Notwithstanding anything to the contrary, the maximum total credit for the monthly billing period, including all guarantees, shall not exceed one hundred percent (100%) of your monthly service fee for the billing period in which we failed to meet our uptime guarantee.
This credit is your sole and exclusive remedy for our failure to meet our uptime guarantee.
Hexagon is not responsible to you for unauthorised access to your data or the unauthorised use of the services unless the unauthorised access or use results from Hexagon’s failure to meet its security obligations stated in the agreement. You are responsible for the use of the services by any employee or independent contractor of yours, any person to whom you have given access to the services, and any person who gains access to your data or the services as a result of your failure to use reasonable security precautions, even if such use was not authorised by you.
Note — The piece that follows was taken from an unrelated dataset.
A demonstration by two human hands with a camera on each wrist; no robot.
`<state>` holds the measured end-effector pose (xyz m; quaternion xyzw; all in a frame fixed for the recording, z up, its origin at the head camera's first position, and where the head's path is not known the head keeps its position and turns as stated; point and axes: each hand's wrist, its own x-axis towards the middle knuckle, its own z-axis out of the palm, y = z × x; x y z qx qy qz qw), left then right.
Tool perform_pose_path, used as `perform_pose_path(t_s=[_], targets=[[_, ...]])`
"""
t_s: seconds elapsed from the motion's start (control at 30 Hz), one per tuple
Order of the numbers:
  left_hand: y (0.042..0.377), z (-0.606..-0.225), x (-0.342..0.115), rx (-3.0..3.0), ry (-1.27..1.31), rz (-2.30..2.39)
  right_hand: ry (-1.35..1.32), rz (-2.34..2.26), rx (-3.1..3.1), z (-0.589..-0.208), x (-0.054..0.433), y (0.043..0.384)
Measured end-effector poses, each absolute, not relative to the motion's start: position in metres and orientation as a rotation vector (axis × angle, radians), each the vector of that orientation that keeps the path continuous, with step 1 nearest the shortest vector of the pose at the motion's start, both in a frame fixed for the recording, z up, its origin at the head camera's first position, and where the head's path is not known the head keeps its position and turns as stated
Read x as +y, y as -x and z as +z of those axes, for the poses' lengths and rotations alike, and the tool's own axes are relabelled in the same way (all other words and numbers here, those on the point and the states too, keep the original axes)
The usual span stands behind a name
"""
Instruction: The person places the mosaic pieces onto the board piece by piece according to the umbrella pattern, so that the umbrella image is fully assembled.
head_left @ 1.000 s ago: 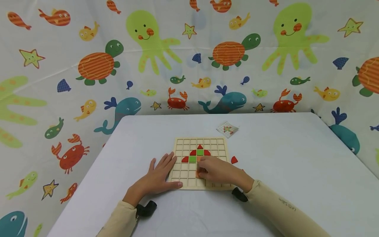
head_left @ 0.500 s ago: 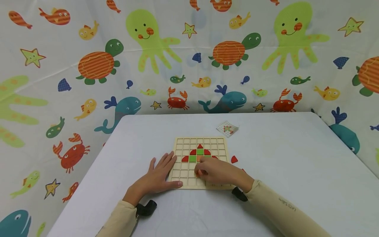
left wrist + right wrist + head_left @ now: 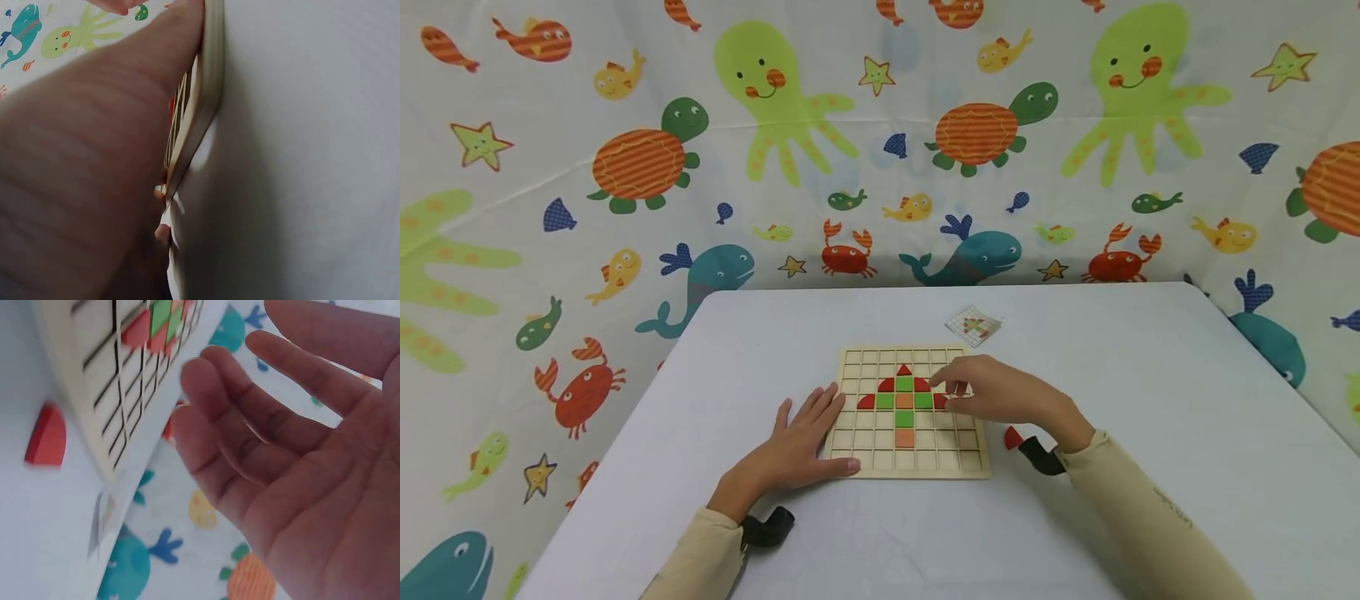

The initial term begins on the Service Commencement Date and continues for the period stated in the Service Order. Except for the term of proof-of-concept or free trial periods, and unless stated otherwise in the Service Order, if you do not renew the agreement for a fixed term it will automatically renew for successive extended terms equal to the active term unless and until one of us provides the other with thirty (30) days advance written notice of non-renewal.
Annual hosting fees will be invoiced on the first of the month prior to the start of the service year. Monthly fees will be invoiced on the first of the service month. If the services start after the first of the month, Hexagon will have the option of 1) sending a prorated invoice for a partial month or 2) adding the prorated amount to the next monthly invoice. All undisputed invoices will be due in thirty (30) days after receipt. All fees are exclusive of taxes. Unless stated differently in a Service Order, all fees are denominated in United States dollars and all payments of fees must be made to Hexagon in Euros. Hexagon may suspend all off the services if payment of any undisputed invoiced amount is overdue, and you do not bring your account current within thirty (30) days of receipt of our written notice to your billing contact. Invoices that are not disputed within one hundred eighty (180) days of the invoice date are conclusively deemed accurate. You agree that Hexagon may charge a five hundred dollar ($500) fee to reinstate your service after suspension for nonpayment.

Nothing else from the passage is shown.